Transformer coil design?

Thread Starter

electronice123

Joined Oct 10, 2008
339
I am in need of a transformer with the following characteristics:

Turns ratio 1:8
Primary: 12V square wave @ 100mA (120 Ohms impedance)
Secondary: 96V square wave @ around 1mA (9600 Ohms impedance)
Operating Frequency 6.5kHz-20kHz

The transformer will have 2 secondary coils wound together. Each secondary coil needs to output 96V @ around 1mA, only 1 coil will be used at a time.

Is there any easy way to design such a coil?......I contacted an engineering company and they want 1 grand just to start the project....

The coil is not for anything important, just for hobbies so I don't need exact specs, just something that will work!
 
Last edited:

wayneh

Joined Sep 9, 2010
17,496
Is there any easy way to design such a coil?......
Sounds like you already did. What questions do you need to answer? One place I'd start is with a wire table. The dimensions and properties of magnet wire will define the size of your coil, how much length you'll get for however many turns you want, and so on. The calculations can be a challenge.
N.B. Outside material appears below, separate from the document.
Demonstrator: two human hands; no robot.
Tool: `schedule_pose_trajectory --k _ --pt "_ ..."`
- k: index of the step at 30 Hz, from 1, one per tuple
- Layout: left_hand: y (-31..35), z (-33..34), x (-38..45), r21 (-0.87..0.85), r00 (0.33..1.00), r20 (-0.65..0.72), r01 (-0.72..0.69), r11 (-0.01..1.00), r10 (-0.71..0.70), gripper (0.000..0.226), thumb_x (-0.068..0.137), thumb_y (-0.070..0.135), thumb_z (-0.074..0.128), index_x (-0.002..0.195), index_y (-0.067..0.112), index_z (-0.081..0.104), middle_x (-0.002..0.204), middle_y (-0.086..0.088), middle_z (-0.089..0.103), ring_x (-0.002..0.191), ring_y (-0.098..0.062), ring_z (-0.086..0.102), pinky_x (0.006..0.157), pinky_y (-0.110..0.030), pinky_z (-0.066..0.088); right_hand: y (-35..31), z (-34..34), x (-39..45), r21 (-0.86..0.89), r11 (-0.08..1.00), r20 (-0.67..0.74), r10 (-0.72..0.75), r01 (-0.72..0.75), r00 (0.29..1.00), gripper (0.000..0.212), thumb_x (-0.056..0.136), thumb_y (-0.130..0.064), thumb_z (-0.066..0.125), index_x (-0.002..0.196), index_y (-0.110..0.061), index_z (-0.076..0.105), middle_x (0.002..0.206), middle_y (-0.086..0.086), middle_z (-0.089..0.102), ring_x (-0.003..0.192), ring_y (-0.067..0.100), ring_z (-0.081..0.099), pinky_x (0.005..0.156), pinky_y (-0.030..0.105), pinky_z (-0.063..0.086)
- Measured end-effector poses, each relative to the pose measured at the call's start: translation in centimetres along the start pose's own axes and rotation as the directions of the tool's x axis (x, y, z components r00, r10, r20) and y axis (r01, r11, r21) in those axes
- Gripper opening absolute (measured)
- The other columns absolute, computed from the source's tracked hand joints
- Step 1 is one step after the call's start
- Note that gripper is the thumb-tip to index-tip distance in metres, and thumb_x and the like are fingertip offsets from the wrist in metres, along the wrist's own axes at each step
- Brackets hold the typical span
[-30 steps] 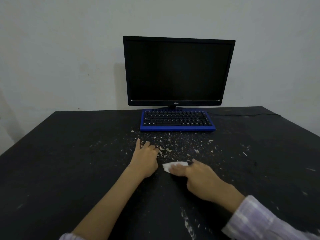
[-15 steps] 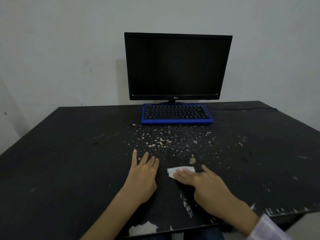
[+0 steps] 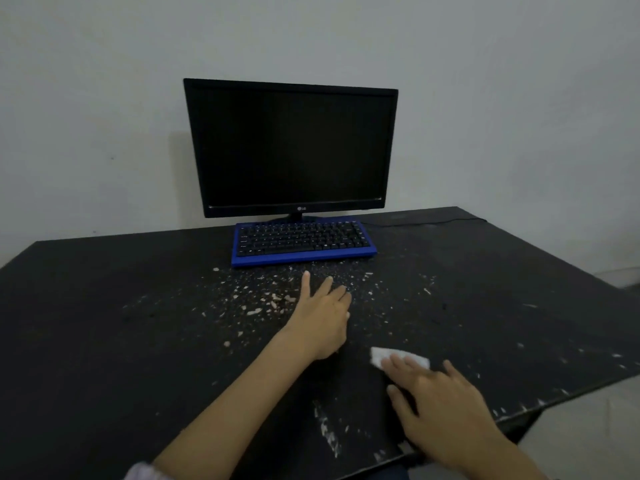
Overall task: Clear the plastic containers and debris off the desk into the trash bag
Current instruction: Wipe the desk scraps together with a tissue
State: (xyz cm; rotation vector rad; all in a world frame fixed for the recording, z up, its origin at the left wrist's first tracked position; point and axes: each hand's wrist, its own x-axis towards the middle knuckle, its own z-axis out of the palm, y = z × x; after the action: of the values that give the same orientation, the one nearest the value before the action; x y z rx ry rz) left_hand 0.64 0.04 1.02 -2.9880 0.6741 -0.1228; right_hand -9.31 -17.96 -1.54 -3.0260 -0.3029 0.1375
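One white scrap (image 3: 398, 356) under right hand (image 3: 446, 407) fingertips, lying left-right

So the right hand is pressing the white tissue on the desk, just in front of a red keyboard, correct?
Not quite: the keyboard is blue, as the head view shows. The right hand does press the white tissue on the desk.
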Motion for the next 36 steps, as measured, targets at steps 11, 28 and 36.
schedule_pose_trajectory --k 11,28,36 --pt "3.9 0.7 5.2 -0.004 0.981 0.162 -0.106 0.994 0.105 0.043 0.1 0.021 0.033 0.141 0.009 0.038 0.148 -0.007 0.038 0.144 -0.024 0.018 0.114 -0.059 -0.003 6.0 -1.1 6.3 0.021 0.984 -0.038 0.176 -0.176 0.984 0.065 0.096 -0.058 0.018 0.15 -0.022 0.019 0.159 -0.002 0.017 0.146 0.016 0.016 0.117 0.053 0.009" --pt "3.9 1.4 5.1 -0.081 0.988 0.117 -0.093 0.992 0.102 0.04 0.101 0.029 0.035 0.133 0.009 0.047 0.137 -0.006 0.049 0.132 -0.021 0.038 0.116 -0.054 0.007 8.8 -1.6 9.7 0.067 0.976 -0.051 0.212 -0.209 0.976 0.054 0.099 -0.05 0.018 0.143 -0.024 0.032 0.154 -0.003 0.03 0.141 0.021 0.028 0.114 0.058 0.008" --pt "3.7 1.5 5.3 -0.077 0.987 0.116 -0.101 0.992 0.109 0.041 0.1 0.028 0.036 0.136 0.009 0.044 0.142 -0.008 0.045 0.133 -0.022 0.038 0.117 -0.052 0.01 9.3 -0.5 5.7 0.07 0.997 -0.044 0.041 -0.038 0.998 0.054 0.097 -0.055 0.013 0.147 -0.04 0.023 0.155 -0.021 0.02 0.142 0.0 0.017 0.116 0.048 -0.002"
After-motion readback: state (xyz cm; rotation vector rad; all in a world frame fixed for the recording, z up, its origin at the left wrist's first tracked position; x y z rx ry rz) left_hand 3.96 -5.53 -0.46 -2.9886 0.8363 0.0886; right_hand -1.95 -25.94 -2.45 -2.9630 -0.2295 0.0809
Winding your own coils is tedious and, IMHO, not much fun. On the scale of things to make-versus-buy, a transformer is squarely in the buy column. Is there some reason you don't want to just find one ready made?
 

SgtWookie

Joined Jul 17, 2007
22,230
I'll take a stab at it. ;)

You'll need a ferrite toroid to wind the transformer on.
https://www.amidoncorp.com/items/18
FT-140-77
That's a ferrite toroid made of material 77 (Al~=2520, ui~=2245)
The size and material type is important.
For the primary, wind on 25 turns of AWG-24 or AWG-26 magnet wire.
Now, you'd think that all you'd need to do is multiply by 8 to get the number of turns for the secondary winding. However, at 12kHz, the secondary will have an impedance of around 7.6k Ohms. If you have a 1mA current draw, the 7.6k Ohms will drop 7.6v across it - so you'd get 88.4v @ 1mA instead of 94V like you wanted.

So, I'll ballpark this here. 219 turns will have an impedance of ~9.1k, and about 105.1v @ no load. With 1mA load, it'll drop to about 96v, which is what you want.
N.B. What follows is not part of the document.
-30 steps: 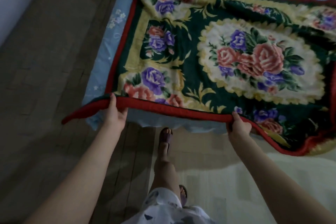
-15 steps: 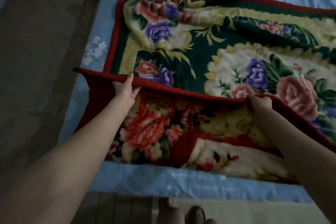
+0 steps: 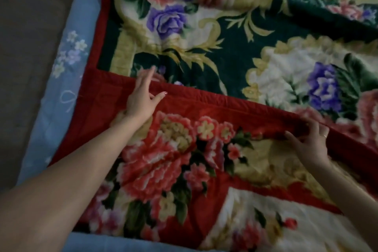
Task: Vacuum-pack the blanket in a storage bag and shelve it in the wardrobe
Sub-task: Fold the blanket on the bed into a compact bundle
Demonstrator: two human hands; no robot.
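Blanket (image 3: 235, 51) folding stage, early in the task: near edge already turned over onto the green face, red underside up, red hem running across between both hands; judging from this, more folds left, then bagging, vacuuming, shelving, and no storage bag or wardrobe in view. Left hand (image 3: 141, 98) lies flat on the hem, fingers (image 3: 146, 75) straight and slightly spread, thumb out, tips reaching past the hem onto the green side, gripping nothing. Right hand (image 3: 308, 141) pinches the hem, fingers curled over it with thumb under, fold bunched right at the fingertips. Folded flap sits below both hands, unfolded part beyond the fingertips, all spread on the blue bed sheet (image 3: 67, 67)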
You'll need about 9.5 yards of AWG-32 or finer for each secondary. It will probably be a pretty tight squeeze.

I used the freeware program "Mini-Ring Core Calculator" to get these numbers.
Download it here: http://www.dl5swb.de/html/mini_ring_core_calculator.htm
Your mileage may vary, but I think this will work pretty well. You should at least be "in the ballpark". Let us know how close it worked out.
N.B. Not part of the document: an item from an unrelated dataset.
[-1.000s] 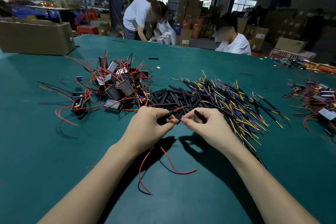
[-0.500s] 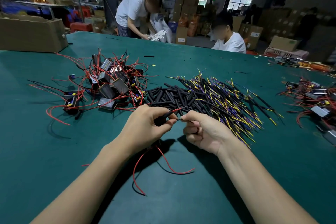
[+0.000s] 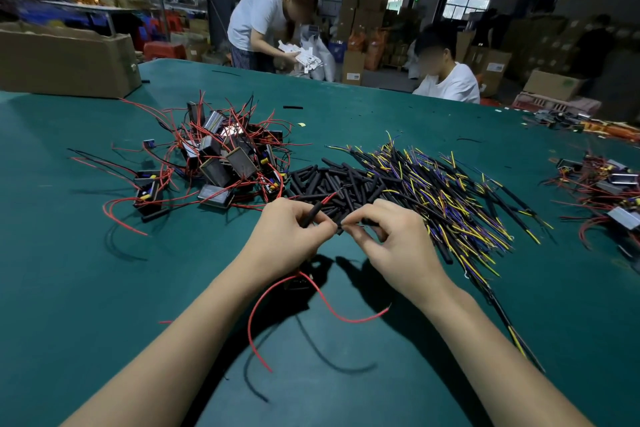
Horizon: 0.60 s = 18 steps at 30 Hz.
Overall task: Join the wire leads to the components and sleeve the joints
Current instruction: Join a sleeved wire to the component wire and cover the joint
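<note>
Above the green table (image 3: 86, 270), the left hand (image 3: 287, 239) pinches a black sleeve (image 3: 310, 217) with a red lead (image 3: 329, 198) protruding; the right hand (image 3: 394, 239) pinches a thin wire end (image 3: 341, 226) just beside it. Step in hand appears to be joining. Next: align both ends, then slide the sleeve over the joint.

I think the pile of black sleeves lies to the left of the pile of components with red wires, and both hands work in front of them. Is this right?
Not quite. In the head view the pile of black sleeves lies to the right of the components with red wires, not the left. Both the left hand and the right hand do work in front of them.
</note>
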### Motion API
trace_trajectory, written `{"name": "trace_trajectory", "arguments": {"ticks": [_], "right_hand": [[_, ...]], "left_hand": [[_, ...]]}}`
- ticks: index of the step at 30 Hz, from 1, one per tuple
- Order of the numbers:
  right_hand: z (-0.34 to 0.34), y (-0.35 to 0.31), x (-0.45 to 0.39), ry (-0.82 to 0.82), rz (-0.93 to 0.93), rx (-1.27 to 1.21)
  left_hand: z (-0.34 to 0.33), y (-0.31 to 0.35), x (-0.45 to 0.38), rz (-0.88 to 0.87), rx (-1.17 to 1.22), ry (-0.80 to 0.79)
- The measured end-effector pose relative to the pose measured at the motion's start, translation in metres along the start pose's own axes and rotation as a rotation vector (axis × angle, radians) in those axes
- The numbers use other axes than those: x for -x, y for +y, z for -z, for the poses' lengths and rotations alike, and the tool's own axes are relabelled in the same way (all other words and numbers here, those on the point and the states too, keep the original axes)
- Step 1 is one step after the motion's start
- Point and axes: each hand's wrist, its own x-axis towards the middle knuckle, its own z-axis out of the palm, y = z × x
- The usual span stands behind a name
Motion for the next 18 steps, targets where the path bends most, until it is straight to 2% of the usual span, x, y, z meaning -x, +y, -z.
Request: {"name": "trace_trajectory", "arguments": {"ticks": [2, 5, 8, 14, 18], "right_hand": [[-0.0001, -0.0004, 0.0014, 0.045, 0.149, 0.178], [0.0002, -0.0004, 0.0012, 0.113, 0.385, 0.307], [0.0014, -0.0014, 0.0013, 0.149, 0.501, 0.407], [-0.0001, -0.0004, 0.0023, 0.25, 0.53, 0.399], [-0.006, -0.0006, 0.0049, 0.279, 0.401, 0.224]], "left_hand": [[-0.0001, 0.0027, -0.0008, 0.075, 0.055, -0.016], [0.0018, 0.0054, -0.0031, 0.204, 0.148, -0.027], [0.0029, 0.0059, -0.0056, 0.312, 0.188, -0.031], [-0.0032, 0.0034, -0.0096, 0.466, 0.465, -0.023], [-0.0028, 0.0033, -0.0095, 0.458, 0.482, 0.005]]}}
If your frequency is significantly different than 12kHz, your winding XL will change significantly. If the output voltage is too high with a 1mA load, take a few turns off the secondary windings.
 

Thread Starter

electronice123

Joined Oct 10, 2008
339
Thanks SgtWookie,

How did you determine the coil material?

Also, is there a way to determine core area in relation to the VA rating?
 
Last edited:

SgtWookie

Joined Jul 17, 2007
22,230
How did you determine the coil material?
The core material 77 included your desired frequency range, and the AL was high enough that you would not need lots of turns to get your desired primary impedance, and the core is large enough to be reasonably easy to wind. If I'd chosen a smaller core, you would've had to use smaller gauge wire, increasing copper losses, and it would have been much harder to wind.
Also, is there a way to determine core area in relation to the VA rating?
Yes there is, but I don't recall it at the moment, and much of my reference material is on another computer that's in temporary storage. However, this toroid is maximum overkill for your VA needs. You shouldn't have much in the way of losses.

Keep in mind that changing the frequency you use on the primary will change the apparent impedance of the primary. At 6kHz, it'll be ~60.3 Ohms; at 12kHz, ~120.6 Ohms; 20kHz, ~201 Ohms. 11.937kHz will be right around 120 Ohms.

Keep in mind that all this has simply been calculated. Your mileage may vary due to variances in individual toroids. 25 turns for the primary should measure right at 1.6mH/1600uH. The secondary at 219 turns should be right around 122.7mH.